> _WORK REQUIRED_
Transcribe the listing below exactly, from its first line through the line with "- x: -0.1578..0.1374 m". Omit the pictures.

Segment Start: THE DATA

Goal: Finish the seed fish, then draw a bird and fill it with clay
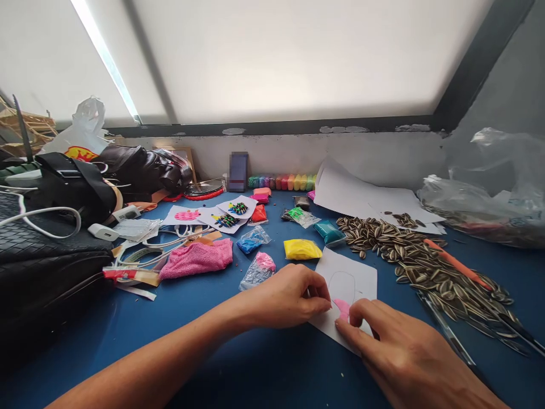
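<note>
A white sheet of paper [365,277] with a rounded pencil outline lies on the blue table. Flattened on its lower part is a small piece of pink modelling clay [341,308]. My left hand [293,295] curls at the paper's left side, thumb and fingers closed beside the clay; whatever is in them, if anything, is hidden. On the other side, my right hand [383,335] has its thumb and forefinger bent around the clay's right edge, touching it. Just beyond the paper are a yellow clay packet [302,249] and a teal clay packet [329,232].
Sunflower seeds [400,250] are heaped at the right, with an orange tool [457,264] and a pen [447,329] by them. An opened pink clay bag [258,270], a pink cloth [196,258] and decorated paper cards [225,218] lie left. A black bag [51,267] stands far left.
</note>
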`<action>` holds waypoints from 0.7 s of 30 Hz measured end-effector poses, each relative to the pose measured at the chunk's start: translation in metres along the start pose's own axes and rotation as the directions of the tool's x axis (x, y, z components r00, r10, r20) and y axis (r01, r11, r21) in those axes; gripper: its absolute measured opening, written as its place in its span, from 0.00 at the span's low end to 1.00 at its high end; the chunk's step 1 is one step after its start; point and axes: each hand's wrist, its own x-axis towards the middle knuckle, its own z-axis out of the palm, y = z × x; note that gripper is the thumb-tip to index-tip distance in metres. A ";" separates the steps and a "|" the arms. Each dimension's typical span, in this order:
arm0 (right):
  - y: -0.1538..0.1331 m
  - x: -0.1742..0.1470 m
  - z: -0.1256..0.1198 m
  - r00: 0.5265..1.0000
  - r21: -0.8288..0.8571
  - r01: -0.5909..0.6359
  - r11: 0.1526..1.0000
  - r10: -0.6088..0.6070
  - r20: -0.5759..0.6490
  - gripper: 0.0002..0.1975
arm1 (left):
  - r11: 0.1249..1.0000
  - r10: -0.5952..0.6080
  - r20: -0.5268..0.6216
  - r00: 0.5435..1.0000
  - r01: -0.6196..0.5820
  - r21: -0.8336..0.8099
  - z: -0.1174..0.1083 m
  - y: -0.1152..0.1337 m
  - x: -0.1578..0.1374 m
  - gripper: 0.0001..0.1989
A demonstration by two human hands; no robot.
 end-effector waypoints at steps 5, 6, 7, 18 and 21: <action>-0.002 -0.003 0.002 0.993 -0.127 0.108 0.986 -0.101 0.061 0.17 | 1.000 -0.003 0.004 1.000 0.003 0.009 0.000 0.001 0.000 0.07; -0.003 -0.003 0.001 0.991 -0.150 0.118 0.982 -0.107 0.080 0.17 | 1.000 -0.007 0.004 1.000 0.006 0.014 0.000 0.001 0.000 0.07; -0.004 -0.004 0.000 0.990 -0.170 0.120 0.978 -0.104 0.099 0.18 | 1.000 -0.009 0.004 1.000 0.009 0.019 0.000 0.002 0.001 0.07; -0.006 -0.007 -0.002 0.984 -0.202 0.108 0.973 -0.076 0.161 0.20 | 0.999 -0.002 0.006 1.000 0.001 0.044 0.002 0.002 0.000 0.07; -0.002 -0.007 -0.003 0.991 -0.140 0.058 0.988 -0.040 0.129 0.18 | 0.997 0.003 0.012 1.000 -0.004 0.073 0.002 0.002 -0.001 0.07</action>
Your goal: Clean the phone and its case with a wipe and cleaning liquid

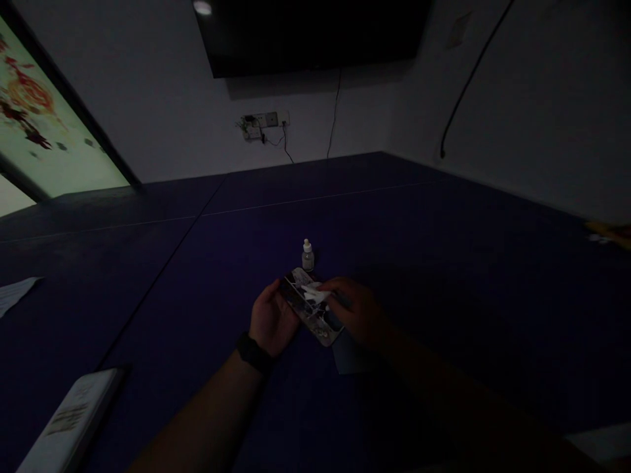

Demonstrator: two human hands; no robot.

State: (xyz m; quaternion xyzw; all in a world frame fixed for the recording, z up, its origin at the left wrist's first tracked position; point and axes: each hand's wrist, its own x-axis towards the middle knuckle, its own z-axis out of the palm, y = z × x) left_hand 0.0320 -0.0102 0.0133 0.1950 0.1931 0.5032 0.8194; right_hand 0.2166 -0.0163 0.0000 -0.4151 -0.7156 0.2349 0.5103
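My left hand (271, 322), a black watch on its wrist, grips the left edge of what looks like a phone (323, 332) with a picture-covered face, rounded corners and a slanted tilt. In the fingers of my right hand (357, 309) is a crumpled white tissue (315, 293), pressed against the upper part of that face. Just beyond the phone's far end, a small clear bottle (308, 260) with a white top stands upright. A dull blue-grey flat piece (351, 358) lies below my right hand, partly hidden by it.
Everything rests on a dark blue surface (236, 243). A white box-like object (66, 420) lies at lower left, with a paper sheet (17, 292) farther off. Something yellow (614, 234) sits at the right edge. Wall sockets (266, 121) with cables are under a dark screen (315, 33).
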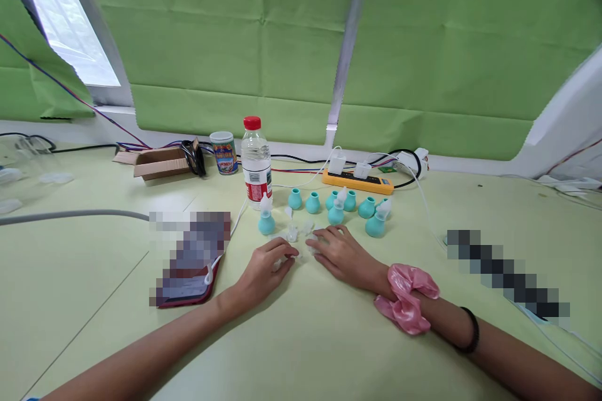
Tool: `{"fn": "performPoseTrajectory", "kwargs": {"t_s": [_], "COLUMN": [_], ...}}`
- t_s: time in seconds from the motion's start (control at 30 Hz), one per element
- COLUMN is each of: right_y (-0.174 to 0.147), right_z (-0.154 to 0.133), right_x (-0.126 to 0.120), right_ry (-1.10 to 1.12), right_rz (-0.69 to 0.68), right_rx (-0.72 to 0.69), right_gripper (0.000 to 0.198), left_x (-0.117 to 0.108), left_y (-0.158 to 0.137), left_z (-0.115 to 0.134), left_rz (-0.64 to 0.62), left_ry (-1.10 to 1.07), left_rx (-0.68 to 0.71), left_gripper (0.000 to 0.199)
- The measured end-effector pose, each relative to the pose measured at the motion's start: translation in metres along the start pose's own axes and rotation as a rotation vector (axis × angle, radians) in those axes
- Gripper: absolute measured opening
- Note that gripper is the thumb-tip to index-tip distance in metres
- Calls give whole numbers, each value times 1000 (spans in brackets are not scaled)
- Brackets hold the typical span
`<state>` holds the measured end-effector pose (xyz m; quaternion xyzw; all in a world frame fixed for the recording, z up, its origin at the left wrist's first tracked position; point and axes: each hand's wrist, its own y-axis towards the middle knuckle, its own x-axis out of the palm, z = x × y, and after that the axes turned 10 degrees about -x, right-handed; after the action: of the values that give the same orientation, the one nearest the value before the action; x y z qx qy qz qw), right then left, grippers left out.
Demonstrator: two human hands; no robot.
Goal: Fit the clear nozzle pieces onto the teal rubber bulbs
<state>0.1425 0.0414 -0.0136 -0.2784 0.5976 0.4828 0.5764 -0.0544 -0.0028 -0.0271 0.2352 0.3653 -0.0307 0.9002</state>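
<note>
My left hand (268,268) rests low over the table, thumb and fingertips pinched together around a small translucent piece that is mostly hidden. To its right, my right hand (345,257) lies palm down with fingers apart, its fingertips touching or just over some clear pieces. A few small translucent pieces (292,234) lie loose beyond both hands. Behind them stand several squat turquoise bulbs with open necks (312,203). Three more bulbs carry translucent pointed tips: one on the left (266,223), one in the middle (335,215), and a tilted one on the right (375,225).
A clear bottle with a red cap (256,166) and a printed can (224,153) stand behind. Further back are an orange power strip (357,182) with chargers and an open cardboard box (162,164). A phone (195,263) with a cable lies left; a blurred dark object (505,274) lies right.
</note>
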Motion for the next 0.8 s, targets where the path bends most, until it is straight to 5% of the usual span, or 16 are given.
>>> {"fn": "performPoseTrajectory", "kwargs": {"t_s": [0.37, 0.6, 0.8], "right_y": [-5, -2, -2], "right_z": [-8, -22, -30], "right_x": [17, 3, 9], "right_ry": [363, 628, 848], "right_rz": [445, 640, 649], "right_rx": [40, 145, 228], "right_gripper": [16, 28, 33], "left_x": [-1, 0, -4], "left_y": [1, 1, 3], "left_z": [3, 10, 17], "left_rz": [56, -15, 15], "left_ry": [-176, -580, -730], "left_rx": [-15, -455, -556], "left_gripper": [13, 10, 13]}}
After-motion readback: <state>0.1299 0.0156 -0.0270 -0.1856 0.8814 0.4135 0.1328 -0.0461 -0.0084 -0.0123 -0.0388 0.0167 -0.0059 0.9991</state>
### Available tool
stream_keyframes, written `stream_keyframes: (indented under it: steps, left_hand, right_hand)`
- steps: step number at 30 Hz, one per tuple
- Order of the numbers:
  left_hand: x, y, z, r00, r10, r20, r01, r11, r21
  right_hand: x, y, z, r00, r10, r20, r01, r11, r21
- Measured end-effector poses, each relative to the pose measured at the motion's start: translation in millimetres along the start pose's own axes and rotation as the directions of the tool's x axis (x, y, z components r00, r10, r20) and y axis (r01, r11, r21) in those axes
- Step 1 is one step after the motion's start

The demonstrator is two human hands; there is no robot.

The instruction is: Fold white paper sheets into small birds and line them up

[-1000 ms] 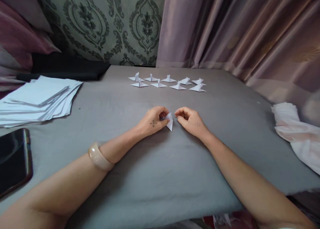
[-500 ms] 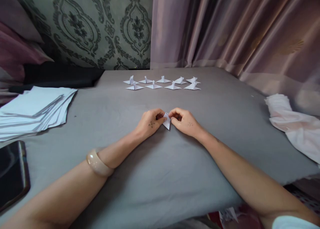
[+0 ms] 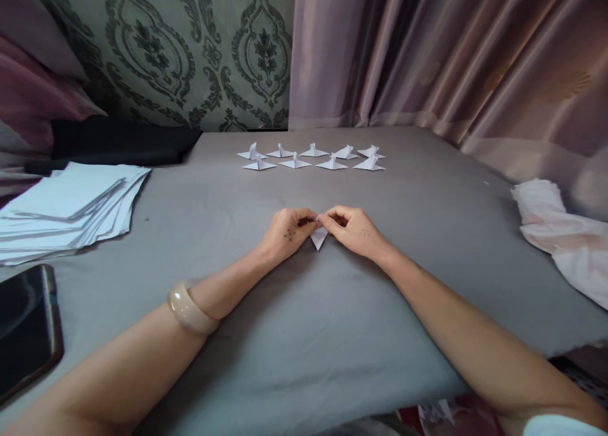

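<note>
A small piece of folded white paper (image 3: 318, 238) is pinched between my two hands, its pointed end hanging toward me. My left hand (image 3: 289, 233) grips its upper left side with thumb and fingers closed. From the other side, my right hand (image 3: 354, 231) pinches the top of the paper, fingertips meeting those of the left. The thumbs and fingers hide the paper's upper part. Beyond the hands, several folded white paper figures (image 3: 295, 161) stand in two rows on the grey cloth (image 3: 228, 195).
At the left lies a stack of white paper sheets (image 3: 61, 198), with a dark phone (image 3: 28, 328) nearer me. Behind the stack is a black cloth (image 3: 123, 141). A pale bunched fabric (image 3: 560, 227) rests at the right edge. Curtains (image 3: 403, 56) hang behind.
My fingertips have come together over the top of the folded paper, the right hand closing in from the side. Less of the paper shows now. The view has shifted slightly.
</note>
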State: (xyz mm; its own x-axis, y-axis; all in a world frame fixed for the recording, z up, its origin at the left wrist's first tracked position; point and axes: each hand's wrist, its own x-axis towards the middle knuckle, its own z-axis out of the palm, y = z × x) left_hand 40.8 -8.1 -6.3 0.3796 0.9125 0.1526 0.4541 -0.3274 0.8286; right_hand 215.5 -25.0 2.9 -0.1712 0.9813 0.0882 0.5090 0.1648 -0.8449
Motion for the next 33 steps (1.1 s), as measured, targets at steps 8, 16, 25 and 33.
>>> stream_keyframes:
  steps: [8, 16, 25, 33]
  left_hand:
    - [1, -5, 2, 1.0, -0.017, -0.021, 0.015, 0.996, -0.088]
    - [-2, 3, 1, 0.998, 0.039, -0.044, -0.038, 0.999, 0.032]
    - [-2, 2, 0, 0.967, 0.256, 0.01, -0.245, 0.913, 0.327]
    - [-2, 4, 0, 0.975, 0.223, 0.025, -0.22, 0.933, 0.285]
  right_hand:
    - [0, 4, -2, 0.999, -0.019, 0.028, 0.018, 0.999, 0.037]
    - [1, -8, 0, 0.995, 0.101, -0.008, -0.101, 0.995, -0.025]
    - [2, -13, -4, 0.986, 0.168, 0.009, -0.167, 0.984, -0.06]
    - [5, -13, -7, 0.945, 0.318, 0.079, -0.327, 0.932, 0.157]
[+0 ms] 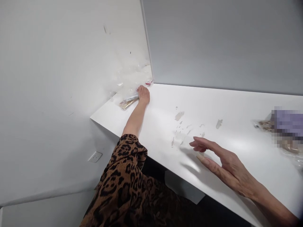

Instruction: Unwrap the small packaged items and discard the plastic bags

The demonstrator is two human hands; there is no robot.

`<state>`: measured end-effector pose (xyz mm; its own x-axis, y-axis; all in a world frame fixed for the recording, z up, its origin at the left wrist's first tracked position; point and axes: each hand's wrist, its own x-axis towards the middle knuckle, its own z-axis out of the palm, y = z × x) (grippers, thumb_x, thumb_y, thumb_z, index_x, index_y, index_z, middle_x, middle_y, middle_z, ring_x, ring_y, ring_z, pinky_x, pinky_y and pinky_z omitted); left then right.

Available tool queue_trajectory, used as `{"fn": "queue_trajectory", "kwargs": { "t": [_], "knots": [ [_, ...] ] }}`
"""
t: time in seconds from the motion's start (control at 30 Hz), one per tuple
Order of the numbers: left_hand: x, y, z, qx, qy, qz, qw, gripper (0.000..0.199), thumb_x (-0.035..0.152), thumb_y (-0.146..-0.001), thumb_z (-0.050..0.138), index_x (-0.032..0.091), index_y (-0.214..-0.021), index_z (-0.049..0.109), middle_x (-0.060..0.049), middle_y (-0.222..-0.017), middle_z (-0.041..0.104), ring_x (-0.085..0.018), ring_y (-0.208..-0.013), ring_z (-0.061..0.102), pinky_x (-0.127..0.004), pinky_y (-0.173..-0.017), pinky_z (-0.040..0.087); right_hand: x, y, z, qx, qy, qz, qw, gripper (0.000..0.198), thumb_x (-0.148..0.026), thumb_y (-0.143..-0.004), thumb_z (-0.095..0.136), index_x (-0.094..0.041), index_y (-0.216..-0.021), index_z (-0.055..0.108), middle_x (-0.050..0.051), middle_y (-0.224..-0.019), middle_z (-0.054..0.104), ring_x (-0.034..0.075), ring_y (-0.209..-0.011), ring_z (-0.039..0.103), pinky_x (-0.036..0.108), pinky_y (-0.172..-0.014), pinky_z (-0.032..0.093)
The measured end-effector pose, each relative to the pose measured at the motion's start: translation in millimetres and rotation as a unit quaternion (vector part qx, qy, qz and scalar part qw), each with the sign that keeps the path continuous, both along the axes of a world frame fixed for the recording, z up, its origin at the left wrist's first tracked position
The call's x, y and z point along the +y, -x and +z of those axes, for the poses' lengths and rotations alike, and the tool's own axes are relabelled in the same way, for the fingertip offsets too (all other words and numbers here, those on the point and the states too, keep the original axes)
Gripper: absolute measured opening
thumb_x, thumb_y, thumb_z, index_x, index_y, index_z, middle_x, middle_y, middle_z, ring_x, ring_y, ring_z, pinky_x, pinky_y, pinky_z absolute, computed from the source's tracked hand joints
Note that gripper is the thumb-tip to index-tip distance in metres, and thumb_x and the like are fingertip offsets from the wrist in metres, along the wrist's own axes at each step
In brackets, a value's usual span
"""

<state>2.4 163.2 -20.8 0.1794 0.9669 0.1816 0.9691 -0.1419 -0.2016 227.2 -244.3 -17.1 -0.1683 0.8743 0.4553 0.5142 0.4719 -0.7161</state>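
Observation:
My left hand [143, 94] reaches to the far left corner of the white table [161, 116]. Its fingers are curled at the edge of a heap of clear plastic bags [129, 80], and the fingertips are partly hidden in the plastic. Just left of that hand lie flat clear packets [127, 102], with something silvery and tan inside. A small red-and-white piece [149, 82] sits behind the hand, near the wall. My right hand [220, 162] hovers over the front of the table, thumb and fingers apart, with nothing clearly visible between them.
Grey worn patches [179, 115] mark the tabletop. At the right edge are a blurred-out purple item [290, 123] and clear bags with brown contents [265, 125]. A white wall [59, 78] and a grey panel [224, 41] meet behind the corner. A wall socket [95, 156] is below.

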Motion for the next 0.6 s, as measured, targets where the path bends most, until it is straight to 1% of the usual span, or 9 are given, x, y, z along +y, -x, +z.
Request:
{"fn": "queue_trajectory", "kwargs": {
  "t": [0.1,0.17,0.2,0.27,0.33,0.4,0.43,0.53,0.6],
  "knots": [
    [11,-11,0.5,-0.036,0.002,0.055,0.998,0.075,0.038,-0.098,0.049,-0.007,-0.157,0.037,-0.035,-0.158,0.044,-0.046,-0.153,0.031,-0.058,-0.124,0.020,-1,-1,2,-0.005,-0.007,0.001,1.000,0.049,-0.038,-0.104,0.060,-0.035,-0.153,0.053,0.006,-0.121,0.078,0.019,-0.101,0.077,0.035,-0.084,0.068],
    [16,-13,1.7,-0.063,0.007,0.069,0.996,0.085,0.049,-0.098,0.050,-0.007,-0.160,0.033,-0.035,-0.160,0.040,-0.047,-0.152,0.030,-0.058,-0.125,0.020,-1,-1,3,-0.008,-0.013,0.004,1.000,0.050,-0.037,-0.104,0.060,-0.035,-0.154,0.053,0.006,-0.120,0.078,0.019,-0.100,0.077,0.035,-0.083,0.068],
    [18,-12,2.7,-0.074,0.009,0.072,0.995,0.084,0.049,-0.098,0.050,-0.006,-0.159,0.034,-0.034,-0.161,0.039,-0.046,-0.152,0.030,-0.057,-0.126,0.019,-1,-1,4,-0.008,-0.015,0.005,1.000,0.051,-0.036,-0.104,0.061,-0.036,-0.154,0.053,0.006,-0.120,0.078,0.019,-0.099,0.077,0.034,-0.083,0.068],
    [22,-8,5.3,-0.080,0.010,0.078,0.994,0.073,0.042,-0.097,0.051,-0.003,-0.154,0.044,-0.032,-0.162,0.038,-0.044,-0.154,0.028,-0.057,-0.127,0.018,-1,-1,6,-0.009,-0.017,0.002,1.000,0.051,-0.035,-0.104,0.062,-0.036,-0.154,0.053,0.005,-0.119,0.078,0.019,-0.098,0.077,0.034,-0.082,0.068],
    [26,-1,8.1,-0.075,0.006,0.097,0.992,0.065,0.038,-0.096,0.052,0.000,-0.149,0.051,-0.031,-0.165,0.035,-0.045,-0.157,0.023,-0.061,-0.128,0.014,-2,0,8,-0.009,-0.016,-0.004,1.000,0.051,-0.035,-0.103,0.063,-0.035,-0.153,0.054,0.006,-0.117,0.079,0.019,-0.098,0.078,0.033,-0.081,0.068],
    [32,6,10.4,-0.083,0.010,0.127,0.988,0.069,0.040,-0.095,0.053,0.005,-0.154,0.048,-0.030,-0.169,0.030,-0.048,-0.158,0.021,-0.066,-0.127,0.012,-2,0,9,-0.006,-0.013,-0.005,1.000,0.051,-0.034,-0.103,0.063,-0.034,-0.153,0.055,0.006,-0.116,0.079,0.019,-0.097,0.078,0.033,-0.081,0.068],
    [35,10,11.2,-0.094,0.019,0.141,0.985,0.074,0.043,-0.094,0.054,0.008,-0.158,0.043,-0.030,-0.170,0.029,-0.048,-0.158,0.024,-0.067,-0.125,0.015,-2,0,9,-0.003,-0.011,-0.005,1.000,0.051,-0.033,-0.103,0.063,-0.034,-0.153,0.055,0.006,-0.115,0.079,0.019,-0.097,0.078,0.033,-0.080,0.068],
    [41,20,12.0,-0.125,0.049,0.158,0.978,0.084,0.049,-0.092,0.056,0.012,-0.163,0.034,-0.031,-0.165,0.039,-0.046,-0.151,0.040,-0.063,-0.120,0.028,-3,1,10,0.007,-0.010,0.000,1.000,0.052,-0.031,-0.102,0.063,-0.034,-0.153,0.055,0.006,-0.115,0.079,0.018,-0.097,0.077,0.032,-0.081,0.068],
    [37,26,11.0,-0.119,0.047,0.132,0.983,0.081,0.048,-0.093,0.053,0.011,-0.163,0.034,-0.030,-0.159,0.046,-0.043,-0.146,0.046,-0.059,-0.119,0.030,-3,1,10,0.012,-0.012,0.002,1.000,0.052,-0.031,-0.102,0.064,-0.035,-0.153,0.055,0.006,-0.115,0.079,0.018,-0.097,0.077,0.032,-0.081,0.068]
  ]
}}
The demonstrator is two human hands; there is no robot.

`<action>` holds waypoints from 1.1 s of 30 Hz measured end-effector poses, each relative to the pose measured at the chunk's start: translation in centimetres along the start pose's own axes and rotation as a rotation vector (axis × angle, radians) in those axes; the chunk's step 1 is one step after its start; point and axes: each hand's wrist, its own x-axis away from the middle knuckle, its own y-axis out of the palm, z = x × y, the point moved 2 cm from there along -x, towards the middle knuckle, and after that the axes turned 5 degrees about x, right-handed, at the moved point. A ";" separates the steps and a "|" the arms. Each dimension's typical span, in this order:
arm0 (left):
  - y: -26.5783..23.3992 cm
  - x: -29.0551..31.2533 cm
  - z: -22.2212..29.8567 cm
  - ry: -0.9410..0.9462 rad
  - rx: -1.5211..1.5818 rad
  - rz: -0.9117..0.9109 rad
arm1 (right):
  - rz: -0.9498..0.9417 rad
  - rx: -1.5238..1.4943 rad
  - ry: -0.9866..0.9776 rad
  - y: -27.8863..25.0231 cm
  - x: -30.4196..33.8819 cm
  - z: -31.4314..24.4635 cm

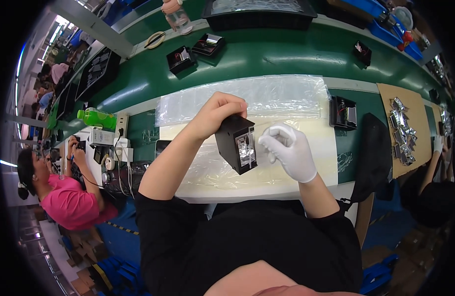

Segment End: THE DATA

> _FINAL ANSWER_
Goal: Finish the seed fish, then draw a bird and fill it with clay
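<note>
A white sheet of paper [365,277] with a rounded pencil outline lies on the blue table. Flattened on its lower part is a small piece of pink modelling clay [341,308]. My left hand [293,295] curls at the paper's left side, thumb and fingers closed beside the clay; whatever is in them, if anything, is hidden. On the other side, my right hand [383,335] has its thumb and forefinger bent around the clay's right edge, touching it. Just beyond the paper are a yellow clay packet [302,249] and a teal clay packet [329,232].
Sunflower seeds [400,250] are heaped at the right, with an orange tool [457,264] and a pen [447,329] by them. An opened pink clay bag [258,270], a pink cloth [196,258] and decorated paper cards [225,218] lie left. A black bag [51,267] stands far left.
</note>
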`<action>` holds waypoints from 0.7 s of 30 Hz measured end-effector poses, each relative to the pose measured at the chunk's start: translation in metres along the start pose's own axes and rotation as the directions of the tool's x axis (x, y, z components r00, r10, r20) and y axis (r01, r11, r21) in those axes; gripper: its absolute measured opening, written as its place in its span, from 0.00 at the span's low end to 1.00 at its high end; the chunk's step 1 is one step after its start; point and axes: each hand's wrist, its own x-axis towards the middle knuckle, its own z-axis out of the palm, y = z × x; note that gripper is the thumb-tip to index-tip distance in metres. A ";" separates the steps and a "|" the arms. Each dimension's typical span, in this order:
arm0 (right):
  - y: -0.1538..0.1331 m
  - x: -0.1742..0.1470 m
  - z: -0.1256..0.1198 m
  - r00: 0.5265..1.0000
  - r21: -0.8288..0.8571
  - r01: -0.5909..0.6359
  - r11: 0.1526..1.0000
  - r10: -0.6088..0.6070
  - r20: -0.5759..0.6490
  - gripper: 0.0002..0.1975
arm1 (left):
  - r11: 0.1249..1.0000
  - r10: -0.5952..0.6080
  - r20: -0.5268..0.6216
  - r00: 0.5435..1.0000
  - r01: -0.6196..0.5820
  - r21: -0.8336..0.8099
  - z: -0.1174..0.1083 m
  - y: -0.1152..0.1337 m
  - x: -0.1578..0.1374 m

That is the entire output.